It should be noted that even when the flow rate at the inlet of bMFA is fixed, the flow conditions in the network vary at different locations and cannot be calculated by a simple mathematical formula. A computational fluid dynamics (CFD)-based model was developed to calculate different flow parameters (e.g., shear stress, shear rate, velocity) at different locations in the network. This CFD model was used to simulate the dye perfusion patterns and flow parameters in the bMFA. Cross-validation with experimental results suggested that the flow resistances across the network are well predicted by the computational model (Figure 3)17. This CFD model was then used to estimate velocity and shear rate profile in every vessel of bMFA (Figure 4), allowing analysis of the effects of shear flow and geometry on leukocyte rolling, adhesion and migration16. Leukocytes preferentially adhere near bifurcations and in low shear regions in vivo, and these spatial patterns of leukocyte adhesion were successfully demonstrated in bMFA using neutrophils (Figure 5)16. This paper describes the protocol for preparing bMFA to study leukocyte-endothelial cell interaction under inflammatory conditions using human lung microvascular endothelial cells (HLMVEC) and human neutrophils.
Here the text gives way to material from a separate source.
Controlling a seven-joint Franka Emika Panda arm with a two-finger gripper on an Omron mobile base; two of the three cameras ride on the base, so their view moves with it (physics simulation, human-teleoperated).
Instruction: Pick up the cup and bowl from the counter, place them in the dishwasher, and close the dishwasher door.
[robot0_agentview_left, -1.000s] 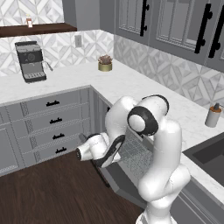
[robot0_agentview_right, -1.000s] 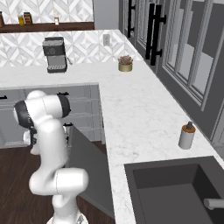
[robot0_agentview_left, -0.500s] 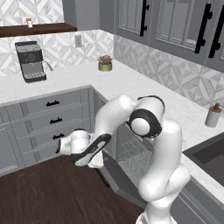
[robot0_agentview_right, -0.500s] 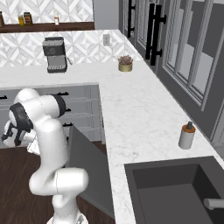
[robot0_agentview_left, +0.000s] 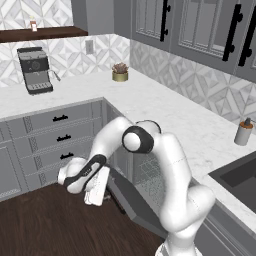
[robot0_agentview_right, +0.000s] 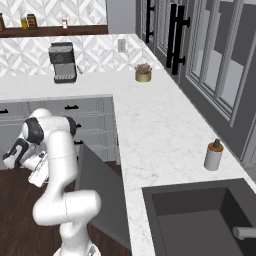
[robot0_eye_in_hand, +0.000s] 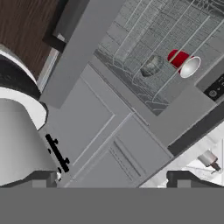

Microphysiological systems, such as the bMFA, can be used to study endothelial cell interactions with different types of cells such as neutrophils, monocytes, lymphocytes and tumor cells18,27,28,29,30. The bMFA can be seeded with primary endothelial cells from different organs (e.g., lung vs. brain) and different species (e.g., human vs. murine endothelial cells), as well as endothelial cell lines21,27,31,32. The bMFA can be used to study multiple cellular responses, cell-cell interactions, barrier function, drug delivery and drug toxicity.

Protocol

Heparinized human blood is obtained for neutrophil isolation from healthy adult donors (males and females, aged between 21 and 60 years old), following informed consent as approved by the Institutional Review Board of Temple University (Philadelphia, PA, USA).

1. Priming and coating the device with human fibronectin

NOTE: The bMFA has two inlet ports and two outlet ports connected to the vascular compartment. It also has one port connected to the tissue compartment (Figure 2).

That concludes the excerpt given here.